How would I find the antiderivative of this equation?
S 0 to pi/3 (1-secxtans)dx
This should be one that you should just recognize from your study of trig derivatives.
Isn't the derivative of sec x, or (cos x)^-1
-(cos x)^-2(-sin x) ??
and isn't that sinx/cosx (1/cosx) ?
and isn't that tanxsecx ??
Can you take it from there?
To find the antiderivative of the equation S 0 to pi/3 (1-sec(x)tan(x)) dx, you can follow these steps:
Step 1: Use the trigonometric identity sec(x) = 1/cos(x) to rewrite the equation as S 0 to pi/3 (1 - (1/cos(x)) * (sin(x)/cos(x))) dx.
Step 2: Expand the parenthesis to get S 0 to pi/3 (1 - sin(x) / cos^2(x)) dx.
Step 3: Simplify the expression by multiplying the terms inside the integral by cos^2(x) to get S 0 to pi/3 (cos^2(x) - sin(x)) dx.
Step 4: Now you can integrate each term individually.
For the term cos^2(x), use the power rule for integration which states that the integral of x^n dx, where n is a constant not equal to -1, is (x^(n+1))/(n+1) + C. Therefore, the integral of cos^2(x) dx is (1/2) * (x + sin(2x)/2) + C.
For the term -sin(x), the integral is -cos(x) + C.
Step 5: Add the results of the integrals of each term to obtain the final antiderivative. Therefore, the antiderivative of (1 - sec(x)tan(x)) dx with limits 0 to pi/3 is [(1/2) * (x + sin(2x)/2) - cos(x)] evaluated from 0 to pi/3.

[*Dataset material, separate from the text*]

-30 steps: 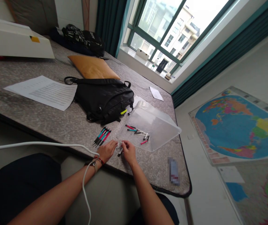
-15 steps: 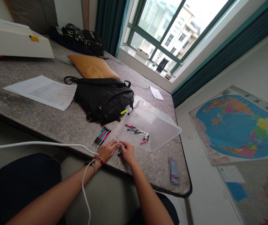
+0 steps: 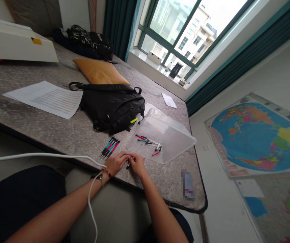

Evaluate the antiderivative at pi/3:
[(1/2) * (pi/3) + sin(2(pi/3))/2 - cos(pi/3)]
= (pi/6 + sqrt(3)/4 - 1/2)
Evaluate the antiderivative at 0:
[(1/2) * (0) + sin(2(0))/2 - cos(0)]
= (0 + 0 - 1)
Therefore, the value of the antiderivative of S 0 to pi/3 (1-sec(x)tan(x)) dx is (pi/6 + sqrt(3)/4 - 1/2) - (-1) which simplifies to (pi/6 + sqrt(3)/4 - 1/2) + 1.